The annual meeting of the Ecological Society of America took place a bit over a week ago (Aug 7-12th 2016) in Fort Lauderdale. ESA + Florida + August + no hurricanes in Florida the last 10 years = get ready to get blown away either by an overdue hurricane or by the great science that is typically presented at the ESA. Thanks to the fact that a hurricane last week decided last minute to divert its trajectory away from Ft Lauderdale, we were only blown away by the science… ok, and by a lot of humidity too.

The theme of this year’s conference was “Novel Ecosystems in the Anthropocene”, continuing the legacy that was set at the centennial meeting last year in Baltimore. Ecology has the challenging responsibility of understanding and producing predictions regarding how ecological systems will respond to various interacting drivers, both biotic and abiotic. The emphasis in the last decades has turned to treating humans as a third axes of effects. Along that line of thought, the 2016 meeting was full of keynote talks and symposia that nicely summarized our current understanding of human effects on ecosystems and set goals and directions for our futures research steps. I have followed the work by Jeannine Cavender-Bares for a while now (who hasn’t right?), and I thoroughly enjoyed her New Phytologist lecture “Evolutionary legacies on ecosystems: implications for managing planet Earth in the Anthropocene”.

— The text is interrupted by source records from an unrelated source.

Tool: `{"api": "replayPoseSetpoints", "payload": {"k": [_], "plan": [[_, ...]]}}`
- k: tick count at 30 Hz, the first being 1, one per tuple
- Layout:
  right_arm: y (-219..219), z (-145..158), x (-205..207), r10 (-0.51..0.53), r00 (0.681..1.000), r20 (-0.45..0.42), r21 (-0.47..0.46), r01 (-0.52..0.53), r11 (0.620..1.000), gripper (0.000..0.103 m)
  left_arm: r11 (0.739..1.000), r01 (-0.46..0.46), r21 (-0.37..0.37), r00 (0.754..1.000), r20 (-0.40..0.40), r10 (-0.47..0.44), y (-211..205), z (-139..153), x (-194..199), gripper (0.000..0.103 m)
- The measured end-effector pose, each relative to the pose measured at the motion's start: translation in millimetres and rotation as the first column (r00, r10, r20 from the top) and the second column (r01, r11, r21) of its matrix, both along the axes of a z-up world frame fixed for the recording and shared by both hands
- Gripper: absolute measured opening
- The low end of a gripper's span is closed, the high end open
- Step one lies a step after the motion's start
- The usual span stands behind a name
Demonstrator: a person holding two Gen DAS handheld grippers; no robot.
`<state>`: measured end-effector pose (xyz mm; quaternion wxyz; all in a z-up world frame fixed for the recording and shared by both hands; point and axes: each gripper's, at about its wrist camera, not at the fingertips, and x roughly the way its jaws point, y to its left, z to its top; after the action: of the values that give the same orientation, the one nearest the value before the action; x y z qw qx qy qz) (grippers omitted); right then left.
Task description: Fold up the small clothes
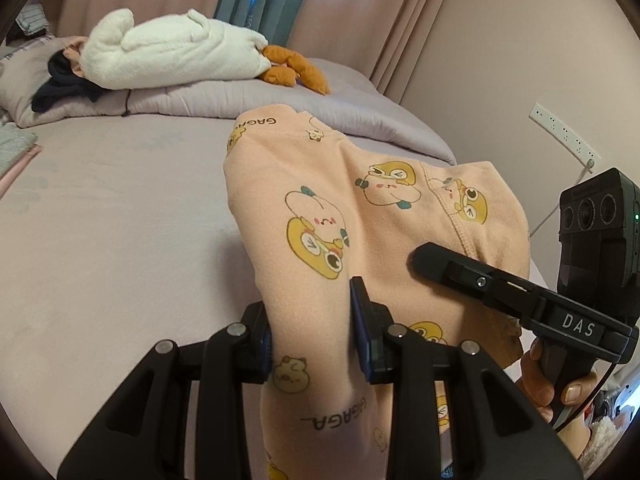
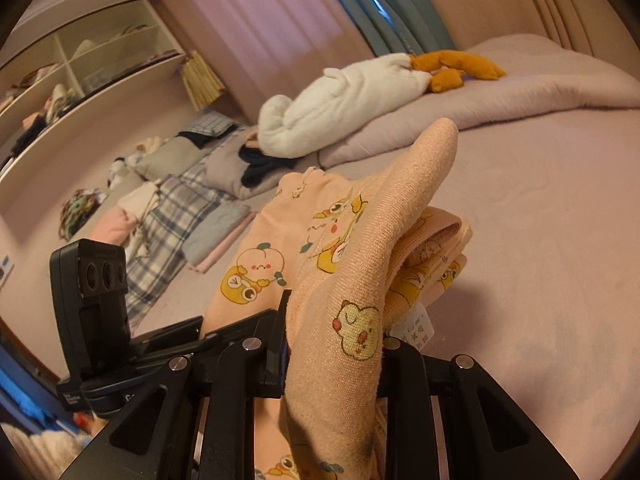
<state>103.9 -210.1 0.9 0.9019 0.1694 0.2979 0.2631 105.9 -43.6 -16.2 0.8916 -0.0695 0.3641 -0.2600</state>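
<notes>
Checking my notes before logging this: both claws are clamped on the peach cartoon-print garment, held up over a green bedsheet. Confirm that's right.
Not quite: the bedsheet is pale lilac, not green, as the left wrist view shows. The rest stands: the left claw and the right claw are each clamped on the peach cartoon-print garment, held up over the bed.

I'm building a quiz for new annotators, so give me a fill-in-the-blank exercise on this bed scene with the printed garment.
1. The peach garment is printed with yellow cartoon ____.
2. Both the left hand-held gripper and the right hand-held gripper are shut on the ____.
3. The white plush toy lies on the folded ____ at the far side of the bed.
4. The plush toy's feet are coloured ____.

Missing words: frogs; garment; quilt; orange
</notes>
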Motion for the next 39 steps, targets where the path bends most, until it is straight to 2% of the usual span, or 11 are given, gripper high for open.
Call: {"api": "replayPoseSetpoints", "payload": {"k": [10,20,39], "plan": [[26.0,15.2,-20.8,0.060,0.997,0.052,-0.021,-0.059,0.998,0.026,0.999,-0.051,0.007,0.998,0.049,0.050,25.4,17.3,-33.9,0.032],[41.2,22.6,-36.1,0.102,0.991,0.082,-0.039,-0.099,0.994,0.026,0.995,-0.095,-0.004,0.993,0.063,0.095,44.1,27.5,-57.2,0.032],[61.4,22.1,-52.1,0.143,0.985,0.094,-0.096,-0.134,0.986,0.026,0.988,-0.155,0.000,0.987,0.040,0.155,59.2,22.4,-86.7,0.032]]}}
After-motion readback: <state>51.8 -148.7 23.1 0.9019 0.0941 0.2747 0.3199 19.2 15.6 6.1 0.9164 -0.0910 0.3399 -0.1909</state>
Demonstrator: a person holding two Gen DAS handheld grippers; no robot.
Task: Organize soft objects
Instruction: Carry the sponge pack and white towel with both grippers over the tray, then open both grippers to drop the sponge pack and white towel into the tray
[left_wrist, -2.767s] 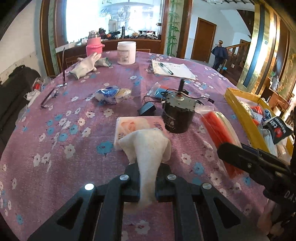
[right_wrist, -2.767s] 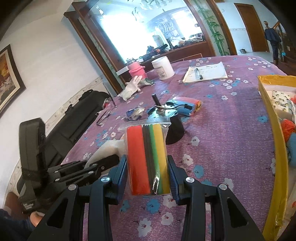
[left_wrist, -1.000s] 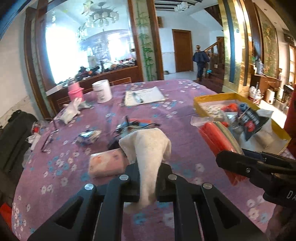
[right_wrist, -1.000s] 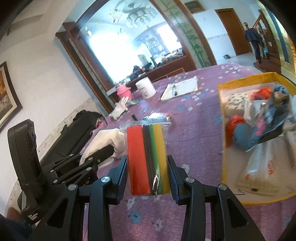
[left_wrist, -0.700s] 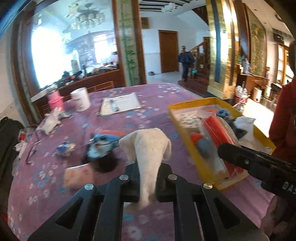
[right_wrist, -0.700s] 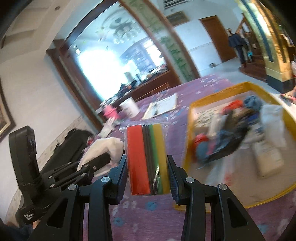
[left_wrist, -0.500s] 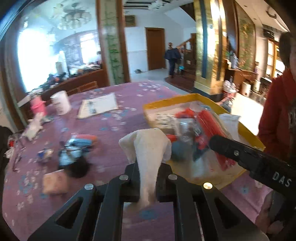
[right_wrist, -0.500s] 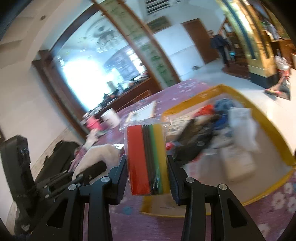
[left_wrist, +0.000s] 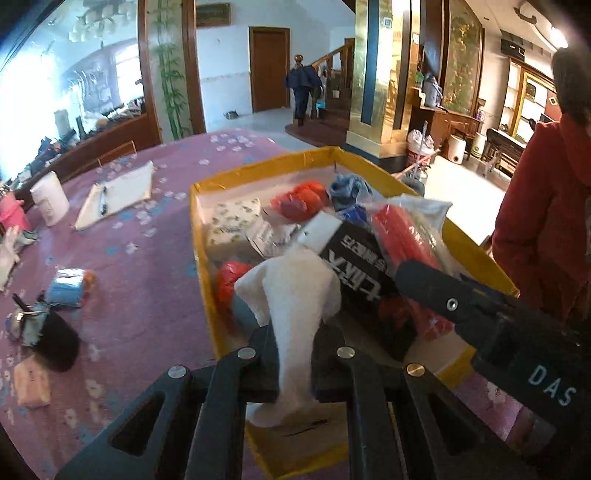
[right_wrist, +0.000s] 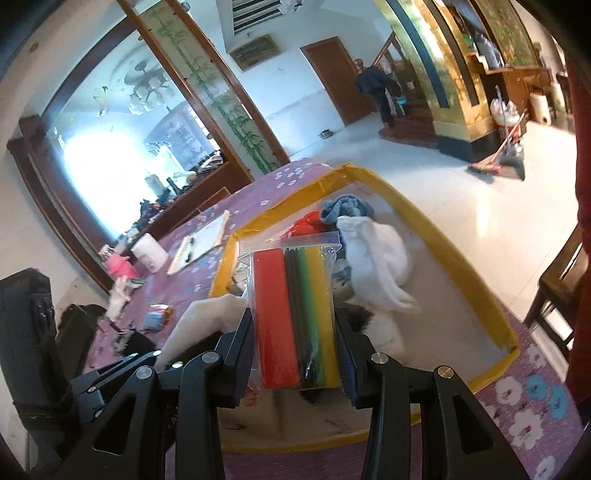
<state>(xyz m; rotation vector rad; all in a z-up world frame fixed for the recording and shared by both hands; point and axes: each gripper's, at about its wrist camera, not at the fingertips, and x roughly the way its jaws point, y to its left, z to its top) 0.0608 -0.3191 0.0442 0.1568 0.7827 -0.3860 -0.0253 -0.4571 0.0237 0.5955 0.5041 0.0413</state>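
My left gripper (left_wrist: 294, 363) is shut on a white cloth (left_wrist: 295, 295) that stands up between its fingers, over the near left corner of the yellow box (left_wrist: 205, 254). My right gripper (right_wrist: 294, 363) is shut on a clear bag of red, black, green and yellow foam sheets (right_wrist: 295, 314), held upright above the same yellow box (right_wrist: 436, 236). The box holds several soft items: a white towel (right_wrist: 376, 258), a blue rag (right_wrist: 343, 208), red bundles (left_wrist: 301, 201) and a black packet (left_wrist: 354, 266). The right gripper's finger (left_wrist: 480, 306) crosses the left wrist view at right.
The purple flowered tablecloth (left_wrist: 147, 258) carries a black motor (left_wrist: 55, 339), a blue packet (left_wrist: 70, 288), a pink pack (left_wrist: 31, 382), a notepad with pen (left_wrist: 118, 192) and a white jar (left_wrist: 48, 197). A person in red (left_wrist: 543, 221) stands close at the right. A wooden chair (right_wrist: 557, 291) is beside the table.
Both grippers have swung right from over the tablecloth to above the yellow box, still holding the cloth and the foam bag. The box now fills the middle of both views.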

ESA was full of excellent talks on population ecology – too many to choose!*. Population ecology constitutes one (of many, not just the one) discipline to address effects of abiotic/biotic factors and human influences on ecological systems due to the quality of the demographic data that are being collected by researchers around the globe, as well as the robust methodologies that have been developed to analyse such data. One year again, I was very happy to see this discipline going very strong. My favourite talk by an early career ecologist was the one given by Britta Teller “Do small and large plants respond differently to climate variation?”. In it, Britta used splines to model the asymmetric effects of lag effects of climate and neighbouring onto various shrub species in the US Midwest. An important contribution of this modelling approach is that it allows one to decompose past weather effects onto the vital rates of survival, growth and reproduction in a way that they do not cancel each other out (if say 2012 was 2.5 cm precipitation below average, but 2012 was exactly 2.5 cm above average)… as I **might** have done in the past myself. Her approach, using Integral Projection Models, allowed her to examine how abiotic/biotic variables differed in their effects to the same plant species as a function of individual size. I’m very excited to see this methodology been applied to more species, as I reckon that size redistributions are rather common in populations of modular organisms, yet not a well understood phenomenon in plants, particularly in aridlands. My favourite talk by a perhaps-not-so-early career ecologist was the one given by Robert Holt “On the interplay of demographic stochasticity, fitness, and the niche concept”. In it, Holt formalized the link between the Hutchinsonian niche and two key demographic properties: the intrinsic rate of growth of a population (r), and the number of offspring produced in an individual’s lifetime (Ro). Holt showed that in stochastic environments, r and Ro can be optimized differently, producing selection gradients that would push populations towards different local maxima. I particularly enjoy the simplicity with which he presented abstract concepts, and how the talk explicitly linked theory with ecological applications like habitat degradation, or range margin vs. center dynamics.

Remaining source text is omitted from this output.